--- START ---
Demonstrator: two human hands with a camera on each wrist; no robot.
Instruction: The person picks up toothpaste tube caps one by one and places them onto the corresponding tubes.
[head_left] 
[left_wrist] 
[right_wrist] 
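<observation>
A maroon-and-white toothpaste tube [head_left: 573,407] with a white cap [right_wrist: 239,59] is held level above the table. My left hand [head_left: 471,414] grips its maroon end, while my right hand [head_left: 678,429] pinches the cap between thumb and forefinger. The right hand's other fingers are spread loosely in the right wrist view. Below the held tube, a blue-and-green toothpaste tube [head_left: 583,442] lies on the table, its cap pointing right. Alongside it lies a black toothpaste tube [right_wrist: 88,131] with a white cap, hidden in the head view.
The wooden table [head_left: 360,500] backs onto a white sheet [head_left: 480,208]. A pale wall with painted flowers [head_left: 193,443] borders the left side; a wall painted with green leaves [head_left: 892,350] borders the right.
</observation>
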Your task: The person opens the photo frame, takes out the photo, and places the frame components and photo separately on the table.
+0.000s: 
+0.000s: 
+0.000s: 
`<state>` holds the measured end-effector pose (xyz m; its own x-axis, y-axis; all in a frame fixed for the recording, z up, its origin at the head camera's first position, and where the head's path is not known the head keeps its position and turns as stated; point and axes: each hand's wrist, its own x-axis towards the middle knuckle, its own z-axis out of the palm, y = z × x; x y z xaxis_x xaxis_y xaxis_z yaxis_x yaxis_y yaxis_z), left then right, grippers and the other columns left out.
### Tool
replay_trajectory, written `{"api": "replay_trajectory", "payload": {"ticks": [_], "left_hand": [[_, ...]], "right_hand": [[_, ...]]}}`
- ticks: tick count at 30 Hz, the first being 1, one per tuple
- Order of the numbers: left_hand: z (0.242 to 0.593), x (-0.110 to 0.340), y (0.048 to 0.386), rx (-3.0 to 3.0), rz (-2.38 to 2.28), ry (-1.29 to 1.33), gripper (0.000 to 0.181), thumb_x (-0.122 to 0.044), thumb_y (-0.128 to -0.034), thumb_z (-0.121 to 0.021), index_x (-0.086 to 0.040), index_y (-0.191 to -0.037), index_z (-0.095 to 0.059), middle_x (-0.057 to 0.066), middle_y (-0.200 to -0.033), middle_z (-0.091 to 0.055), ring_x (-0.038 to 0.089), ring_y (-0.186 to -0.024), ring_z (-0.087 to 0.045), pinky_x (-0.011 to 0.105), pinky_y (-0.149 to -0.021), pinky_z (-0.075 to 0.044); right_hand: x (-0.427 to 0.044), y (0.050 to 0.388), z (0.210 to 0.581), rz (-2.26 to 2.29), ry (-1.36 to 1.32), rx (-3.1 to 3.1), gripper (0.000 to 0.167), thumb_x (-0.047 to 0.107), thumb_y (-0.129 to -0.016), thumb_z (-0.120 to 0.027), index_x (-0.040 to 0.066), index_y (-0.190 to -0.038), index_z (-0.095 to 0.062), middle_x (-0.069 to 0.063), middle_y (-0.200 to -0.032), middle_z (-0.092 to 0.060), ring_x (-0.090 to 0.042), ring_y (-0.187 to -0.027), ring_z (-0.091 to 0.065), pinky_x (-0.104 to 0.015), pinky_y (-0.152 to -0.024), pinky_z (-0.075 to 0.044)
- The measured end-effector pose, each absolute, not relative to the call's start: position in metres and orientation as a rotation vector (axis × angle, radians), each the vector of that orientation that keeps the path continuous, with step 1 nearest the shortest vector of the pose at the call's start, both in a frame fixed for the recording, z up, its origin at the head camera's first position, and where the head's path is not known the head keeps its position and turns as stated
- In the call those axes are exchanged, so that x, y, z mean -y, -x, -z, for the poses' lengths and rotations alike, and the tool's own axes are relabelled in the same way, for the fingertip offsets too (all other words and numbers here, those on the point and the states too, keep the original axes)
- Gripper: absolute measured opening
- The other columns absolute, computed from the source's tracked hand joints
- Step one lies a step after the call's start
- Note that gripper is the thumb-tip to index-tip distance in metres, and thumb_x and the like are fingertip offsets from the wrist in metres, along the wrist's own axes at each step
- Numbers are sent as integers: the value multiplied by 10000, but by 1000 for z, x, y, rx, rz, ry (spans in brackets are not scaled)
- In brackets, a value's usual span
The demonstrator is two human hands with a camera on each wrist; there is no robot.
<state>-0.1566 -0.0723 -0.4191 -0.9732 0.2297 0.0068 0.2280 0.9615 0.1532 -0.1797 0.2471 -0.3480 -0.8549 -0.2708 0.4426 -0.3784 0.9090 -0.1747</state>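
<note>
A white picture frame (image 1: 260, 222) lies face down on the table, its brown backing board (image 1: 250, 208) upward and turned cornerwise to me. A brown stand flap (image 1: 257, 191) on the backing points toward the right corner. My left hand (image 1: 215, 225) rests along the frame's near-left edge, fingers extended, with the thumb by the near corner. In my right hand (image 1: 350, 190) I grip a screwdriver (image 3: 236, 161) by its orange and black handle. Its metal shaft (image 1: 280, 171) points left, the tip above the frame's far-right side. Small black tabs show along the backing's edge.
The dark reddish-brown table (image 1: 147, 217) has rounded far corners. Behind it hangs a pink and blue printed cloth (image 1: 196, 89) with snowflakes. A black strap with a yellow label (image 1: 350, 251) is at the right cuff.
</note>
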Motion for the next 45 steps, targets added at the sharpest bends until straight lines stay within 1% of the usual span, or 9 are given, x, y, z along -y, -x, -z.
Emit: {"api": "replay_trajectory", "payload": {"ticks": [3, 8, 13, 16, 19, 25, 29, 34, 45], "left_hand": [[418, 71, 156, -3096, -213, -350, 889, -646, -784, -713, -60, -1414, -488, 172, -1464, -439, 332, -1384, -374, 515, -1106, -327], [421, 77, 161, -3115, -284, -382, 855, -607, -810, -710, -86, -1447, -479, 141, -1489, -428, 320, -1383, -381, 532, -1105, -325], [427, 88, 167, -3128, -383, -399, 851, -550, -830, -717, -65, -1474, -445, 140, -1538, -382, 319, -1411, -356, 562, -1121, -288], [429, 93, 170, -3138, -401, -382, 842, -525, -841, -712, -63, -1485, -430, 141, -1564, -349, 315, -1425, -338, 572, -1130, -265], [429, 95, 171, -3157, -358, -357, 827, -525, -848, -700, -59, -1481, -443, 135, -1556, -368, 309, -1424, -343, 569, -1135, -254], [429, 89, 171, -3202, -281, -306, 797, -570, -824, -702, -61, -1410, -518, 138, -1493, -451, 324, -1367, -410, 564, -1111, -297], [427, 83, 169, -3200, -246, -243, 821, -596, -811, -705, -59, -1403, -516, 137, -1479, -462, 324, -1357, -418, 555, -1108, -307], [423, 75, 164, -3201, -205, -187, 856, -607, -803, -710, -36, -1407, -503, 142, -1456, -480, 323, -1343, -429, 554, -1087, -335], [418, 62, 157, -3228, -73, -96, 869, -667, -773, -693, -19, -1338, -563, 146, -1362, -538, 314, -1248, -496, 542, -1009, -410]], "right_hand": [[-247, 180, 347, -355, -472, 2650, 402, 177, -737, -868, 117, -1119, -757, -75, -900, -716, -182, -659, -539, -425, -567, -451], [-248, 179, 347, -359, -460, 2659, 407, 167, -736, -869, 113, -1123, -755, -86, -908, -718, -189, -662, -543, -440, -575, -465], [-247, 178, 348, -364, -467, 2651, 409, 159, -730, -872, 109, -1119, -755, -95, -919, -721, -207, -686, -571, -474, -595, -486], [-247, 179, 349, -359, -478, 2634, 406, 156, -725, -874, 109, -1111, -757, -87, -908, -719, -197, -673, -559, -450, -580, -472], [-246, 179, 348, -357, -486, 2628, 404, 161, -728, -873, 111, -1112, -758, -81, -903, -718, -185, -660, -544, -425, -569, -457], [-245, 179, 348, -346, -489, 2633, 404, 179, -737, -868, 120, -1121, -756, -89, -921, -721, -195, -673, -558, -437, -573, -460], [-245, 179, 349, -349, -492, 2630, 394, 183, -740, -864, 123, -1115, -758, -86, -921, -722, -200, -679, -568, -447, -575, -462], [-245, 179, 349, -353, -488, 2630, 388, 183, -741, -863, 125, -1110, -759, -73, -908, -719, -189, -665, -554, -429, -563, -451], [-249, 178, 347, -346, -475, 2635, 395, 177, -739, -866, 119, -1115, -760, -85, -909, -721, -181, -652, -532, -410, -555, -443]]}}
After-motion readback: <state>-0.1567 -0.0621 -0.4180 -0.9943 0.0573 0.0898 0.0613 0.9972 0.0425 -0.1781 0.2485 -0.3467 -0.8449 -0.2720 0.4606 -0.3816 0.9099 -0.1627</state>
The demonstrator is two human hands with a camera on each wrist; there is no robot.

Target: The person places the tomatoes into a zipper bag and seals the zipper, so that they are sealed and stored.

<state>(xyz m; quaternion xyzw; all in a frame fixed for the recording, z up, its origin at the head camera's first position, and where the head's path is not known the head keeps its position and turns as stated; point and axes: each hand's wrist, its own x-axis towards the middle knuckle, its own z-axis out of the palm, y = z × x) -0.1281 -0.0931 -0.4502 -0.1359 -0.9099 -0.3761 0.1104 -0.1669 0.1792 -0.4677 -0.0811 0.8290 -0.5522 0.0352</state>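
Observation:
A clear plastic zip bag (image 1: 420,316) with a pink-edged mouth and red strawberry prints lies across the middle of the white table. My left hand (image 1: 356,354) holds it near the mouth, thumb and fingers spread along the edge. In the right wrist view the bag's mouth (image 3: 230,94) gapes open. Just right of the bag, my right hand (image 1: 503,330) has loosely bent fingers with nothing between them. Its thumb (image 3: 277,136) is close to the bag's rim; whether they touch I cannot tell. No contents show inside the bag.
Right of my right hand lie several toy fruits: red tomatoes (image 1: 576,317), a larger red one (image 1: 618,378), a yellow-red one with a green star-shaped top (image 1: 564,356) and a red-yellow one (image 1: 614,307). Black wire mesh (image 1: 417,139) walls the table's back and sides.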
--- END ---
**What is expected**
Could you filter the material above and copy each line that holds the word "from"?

**Reply to the exercise**
- The other columns absolute, computed from the source's tracked hand joints
- Note that gripper is the thumb-tip to index-tip distance in metres, and thumb_x and the like are fingertip offsets from the wrist in metres, along the wrist's own axes at each step

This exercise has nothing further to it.